Плохая примета – погасла сигарета,
Погасла сигарета у меня.
Я это понимаю и задний ход включаю,
Я знаю, нету дыма без огня!
Навалились сложности сразу после празднования Первомая. Прямо вот второго и навалились. С подготовкой к визиту Брежневых и концерту с демонстрацией совсем от жизни оторвался. Вернули. Прикрепили.
Пётр сидел перед листком исчёрканной бумаги – сочинял песню «Привет», когда зазвонил телефон в прихожей. Как всегда. Сто, даже, может, и больше раз слышал, а вот бумага – и куча дыр вместо слов.
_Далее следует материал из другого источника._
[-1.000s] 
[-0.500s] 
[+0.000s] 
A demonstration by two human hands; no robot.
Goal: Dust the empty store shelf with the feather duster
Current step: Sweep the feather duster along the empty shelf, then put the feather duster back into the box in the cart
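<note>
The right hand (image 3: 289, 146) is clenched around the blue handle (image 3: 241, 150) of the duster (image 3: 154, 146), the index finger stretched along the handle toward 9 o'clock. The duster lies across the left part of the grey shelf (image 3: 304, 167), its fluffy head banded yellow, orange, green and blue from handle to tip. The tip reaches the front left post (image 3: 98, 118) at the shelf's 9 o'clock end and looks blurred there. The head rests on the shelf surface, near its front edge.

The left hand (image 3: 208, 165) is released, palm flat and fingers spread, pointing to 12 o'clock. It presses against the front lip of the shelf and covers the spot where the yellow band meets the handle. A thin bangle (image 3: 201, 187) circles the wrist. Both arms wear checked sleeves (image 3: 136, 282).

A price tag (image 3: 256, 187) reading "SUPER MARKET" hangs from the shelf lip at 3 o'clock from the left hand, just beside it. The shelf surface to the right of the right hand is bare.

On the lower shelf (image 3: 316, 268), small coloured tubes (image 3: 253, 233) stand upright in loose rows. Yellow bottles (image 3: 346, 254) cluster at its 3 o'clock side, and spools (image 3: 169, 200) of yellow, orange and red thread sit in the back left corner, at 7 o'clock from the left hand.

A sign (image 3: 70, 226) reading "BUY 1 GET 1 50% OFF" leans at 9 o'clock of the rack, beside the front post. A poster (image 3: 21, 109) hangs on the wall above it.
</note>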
Максим Леонидов выбрал настолько сложную систему рифмования строчек, что поневоле запутаешься.
Привет! Сегодня дождь и скверно,
А мы не виделись, наверно, сто лет.
В двух строчках два раза рифма. Вот как жить дальше?
Звонил из Свердловска начальник ГорОНО Трофим Ильич Сидоркин.
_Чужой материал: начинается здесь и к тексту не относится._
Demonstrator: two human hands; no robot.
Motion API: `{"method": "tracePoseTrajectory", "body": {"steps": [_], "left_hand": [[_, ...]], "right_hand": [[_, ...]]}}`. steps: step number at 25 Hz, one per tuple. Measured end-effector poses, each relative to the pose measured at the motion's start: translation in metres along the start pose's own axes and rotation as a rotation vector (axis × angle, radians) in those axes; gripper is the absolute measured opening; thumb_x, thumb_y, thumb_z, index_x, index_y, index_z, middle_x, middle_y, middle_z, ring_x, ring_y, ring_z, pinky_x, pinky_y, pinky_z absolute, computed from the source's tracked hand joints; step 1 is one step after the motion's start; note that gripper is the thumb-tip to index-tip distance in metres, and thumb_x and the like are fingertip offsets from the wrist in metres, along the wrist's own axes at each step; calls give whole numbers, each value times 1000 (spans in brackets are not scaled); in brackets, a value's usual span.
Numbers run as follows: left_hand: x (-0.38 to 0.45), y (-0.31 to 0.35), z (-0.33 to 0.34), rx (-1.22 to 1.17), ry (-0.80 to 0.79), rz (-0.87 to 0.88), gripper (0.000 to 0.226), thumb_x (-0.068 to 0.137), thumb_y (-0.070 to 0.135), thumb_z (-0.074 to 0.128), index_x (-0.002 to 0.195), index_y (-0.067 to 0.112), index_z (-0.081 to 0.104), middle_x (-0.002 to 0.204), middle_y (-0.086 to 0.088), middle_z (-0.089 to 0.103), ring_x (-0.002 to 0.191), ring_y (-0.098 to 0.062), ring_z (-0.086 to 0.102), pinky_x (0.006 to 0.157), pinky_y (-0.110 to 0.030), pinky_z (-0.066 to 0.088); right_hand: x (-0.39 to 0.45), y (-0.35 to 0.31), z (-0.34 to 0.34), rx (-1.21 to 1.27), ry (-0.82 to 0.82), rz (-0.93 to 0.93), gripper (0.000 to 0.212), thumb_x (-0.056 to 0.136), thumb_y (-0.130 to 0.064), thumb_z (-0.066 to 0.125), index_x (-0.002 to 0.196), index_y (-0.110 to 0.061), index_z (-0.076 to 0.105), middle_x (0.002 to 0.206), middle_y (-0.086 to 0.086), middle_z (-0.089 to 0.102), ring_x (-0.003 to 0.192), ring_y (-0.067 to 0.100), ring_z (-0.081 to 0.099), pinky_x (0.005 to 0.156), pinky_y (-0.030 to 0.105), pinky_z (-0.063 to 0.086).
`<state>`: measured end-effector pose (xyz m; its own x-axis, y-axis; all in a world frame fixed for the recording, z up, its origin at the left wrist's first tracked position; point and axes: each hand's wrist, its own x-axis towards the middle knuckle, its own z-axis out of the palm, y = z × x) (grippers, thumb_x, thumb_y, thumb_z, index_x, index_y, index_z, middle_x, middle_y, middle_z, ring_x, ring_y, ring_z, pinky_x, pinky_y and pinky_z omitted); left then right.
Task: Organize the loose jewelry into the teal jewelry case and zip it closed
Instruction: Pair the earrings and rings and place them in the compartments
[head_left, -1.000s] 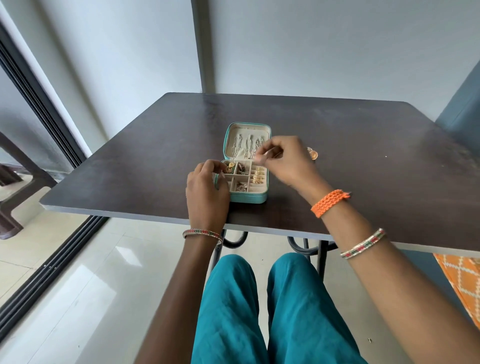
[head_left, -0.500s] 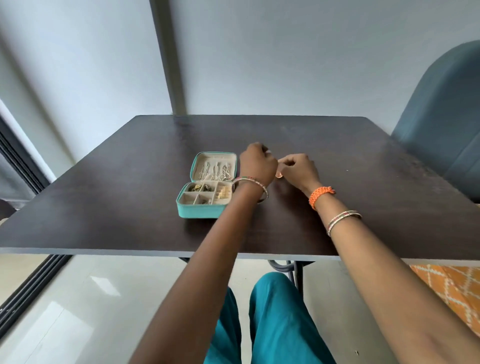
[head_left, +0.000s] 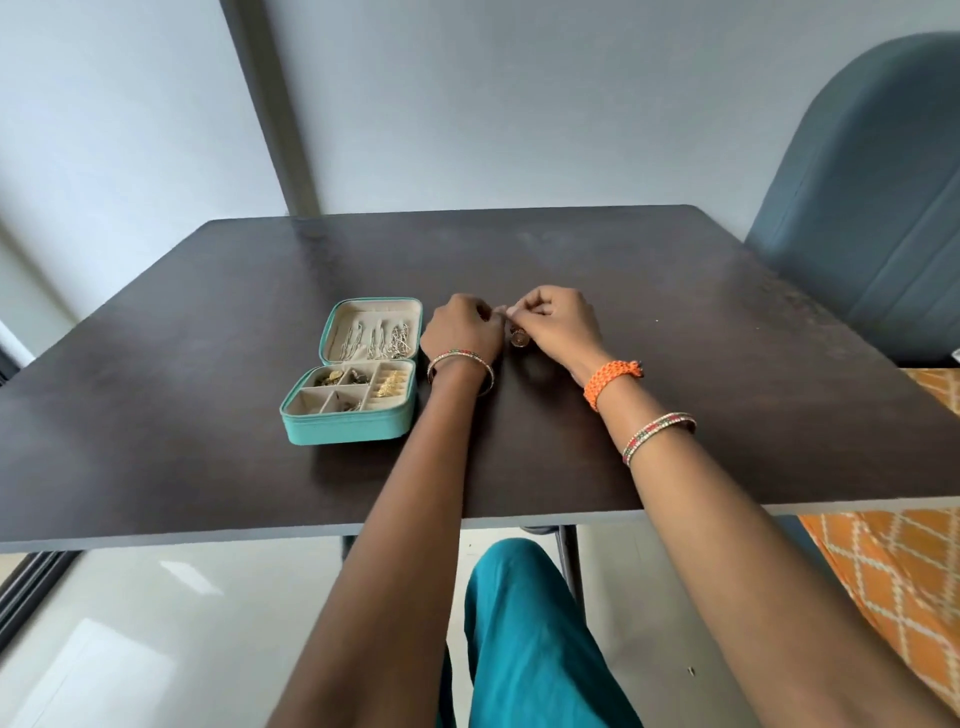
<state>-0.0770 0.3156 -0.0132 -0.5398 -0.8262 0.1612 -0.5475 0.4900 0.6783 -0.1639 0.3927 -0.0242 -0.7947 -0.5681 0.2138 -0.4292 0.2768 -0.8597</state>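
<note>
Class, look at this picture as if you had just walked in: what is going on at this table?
A person sits at a dark table sorting jewelry. Both hands meet just right of an open teal jewelry case: the left hand and right hand pinch a small jewelry piece between them. The case lies unzipped, chains in its lid and earrings in its compartments. The piece has not yet gone into the case.

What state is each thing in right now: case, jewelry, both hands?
Teal jewelry case: open, unzipped, lid tilted back.
Chains: hanging in the lid.
Gold earrings: stowed in the right compartment.
Small gold piece: outside the case, between the hands.
Left hand: fingers curled, pinching something small.
Right hand: fingers curled, pinching the same spot.
</note>
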Motion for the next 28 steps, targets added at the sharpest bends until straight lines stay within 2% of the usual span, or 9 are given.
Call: {"method": "tracePoseTrajectory", "body": {"steps": [2, 3, 5, 7, 9, 14, 20, 24, 28], "left_hand": [[2, -4, 2, -19, -1, 27, 21, 82, 37, 61, 93, 23, 71, 96, -5, 71, 97, -27, 64, 70, -27, 42], [5, -6, 3, -106, 9, 41, 18, 81, 35, 63, 89, 21, 72, 90, -4, 72, 91, -25, 66, 69, -27, 45], [6, -6, 1, -485, 16, 59, 13, 79, 30, 70, 75, 18, 71, 67, 2, 70, 69, -18, 67, 64, -30, 54], [3, -4, -5, -800, 5, 55, 13, 80, 25, 72, 72, 15, 68, 52, 10, 63, 51, -4, 58, 48, -21, 50], [-3, -1, -9, -978, -50, 14, 12, 83, 24, 69, 76, 14, 68, 55, 9, 63, 51, -1, 54, 42, -16, 41], [-11, 8, -18, -1438, -255, 17, 11, 91, 10, 55, 89, 6, 66, 66, 2, 69, 59, -6, 60, 56, -16, 50], [-17, 10, -26, -1479, -237, 85, 10, 89, 2, 56, 90, 5, 65, 69, 3, 69, 63, -5, 63, 57, -16, 50], [-22, 11, -29, -1415, -239, 75, 8, 86, 5, 60, 90, 12, 64, 70, 3, 69, 64, -8, 61, 58, -20, 51], [-30, 11, -30, -1364, -186, 56, 15, 84, 10, 66, 97, 16, 61, 74, -1, 70, 62, -11, 61, 56, -21, 51]], "right_hand": [[-1, 0, -2, 143, -28, 2, 18, 82, -18, 68, 65, -22, 61, 70, 0, 70, 65, 11, 66, 68, 32, 56], [-3, -2, -3, 205, -56, -8, 19, 84, -13, 66, 68, -19, 60, 70, 1, 69, 60, 7, 64, 64, 26, 54], [-7, -9, -8, 336, -90, -28, 17, 87, -8, 63, 72, -16, 59, 70, 0, 68, 58, 3, 62, 60, 17, 50], [-10, -16, -11, 491, -112, -12, 11, 88, -10, 63, 78, -15, 62, 72, -1, 69, 62, 6, 64, 58, 19, 50], [-13, -21, -15, 663, -142, 11, 7, 88, -8, 62, 85, -13, 66, 74, -1, 70, 68, 9, 67, 59, 21, 52], [-18, -29, -21, 890, -162, -49, 14, 90, -5, 56, 89, -11, 69, 83, -1, 74, 78, 11, 68, 71, 25, 56], [-20, -28, -26, 909, -231, -64, 20, 88, 1, 56, 88, -10, 73, 85, 3, 74, 82, 15, 69, 71, 26, 56], [-21, -31, -26, 885, -201, -16, 8, 79, -13, 66, 84, -11, 72, 83, 5, 74, 80, 18, 68, 69, 28, 56], [-26, -35, -29, 848, -143, 24, 7, 84, -11, 64, 84, -12, 70, 77, 0, 73, 69, 13, 68, 54, 21, 52]]}}
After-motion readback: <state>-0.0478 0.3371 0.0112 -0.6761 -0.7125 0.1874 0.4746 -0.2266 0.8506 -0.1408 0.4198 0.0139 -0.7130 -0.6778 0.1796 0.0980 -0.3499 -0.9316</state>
– 2 мая 1967 года состоялась XXXI традиционная легкоатлетическая эстафета на приз газеты «Уральский рабочий». В соревнованиях приняли участие 79 команд со всей Свердловской области. Студенты УПИ вернули себе первенство, команда «Спутника» перешла на вторую орбиту, третьими финишировала команда «Калининца», – голосом диктора на центральном телевидении прочитал главный горонист, потом сделал театральную паузу и провозгласил, – Среди школ первое место заняла команда школы номер 9 из города Краснотурьинска. Ура, товарищи!
– Поздравляю, Трофим Ильич. Есть пожелания?
– Есть! Пётр Миронович, может, нам торжественную встречу организовать? Ну там, девочки в парадной форме, с белыми передниками и белыми бантами.
– Обязательно. И родители. Вы позвоните своим помощникам и директорам школ, пусть организовывают, а транспорт и оркестр – за мной.
Чем не повод, чтобы оторваться от неберущегося стихотворения? Специально ведь Леонидов всё запутал – догадывался, что у него лучшую песню будут воровать. Стал звонить в ПАТО и дворец, организовывать. Почти закончил – осталось договориться с пельменной о торжественном завтраке, как тут позвонила Вика-Маша из дворца с репетиции.
– Пётр Миронович, я тут вспомнила об очень нужном нам человеке – это Александр Кальянов.
– И почему ты думаешь, что без него мы вымрем? Сколько ему лет-то?
– Я даже точно знаю день рождения. Можно сказать, что это мой крёстный отец. Первую песню я записала в день его рождения у него в студии, в 1989 году. Он родился 26 августа 1947 года где-то в Брянской области – города, к сожалению, не запомнила, что-то труднопроизносимое. Выходит, ему скоро 20 лет. После школы он поступил в Таганрогский радиотехнический институт, там его легко можно найти. Отчество – Иванович.
– Студент? Не рано дёргать?
– Он нам тут студию звукозаписи наладит. Да и голос с очень необычным тембром – иногда такого очень не хватает. Ну, и должна же быть на свете справедливость! В той жизни он меня вытащил на Олимп, а в этой, получается, я его должна.
– Хорошо, Маша. Давай мы так поступим. Я Фурцевой позвоню, она твои данные проверит. Сейчас уже скоро сессия начнётся, не будем его дёргать, а вот как сдаст экзамены – попросим отправить его к нам на практику. Нормально так будет?
– Спасибо, Пётр Миронович, не пожалеете.
Пришлось звонить в Москву. Фурцева нашлась у себя на квартире, собиралась в Краснотурьинск.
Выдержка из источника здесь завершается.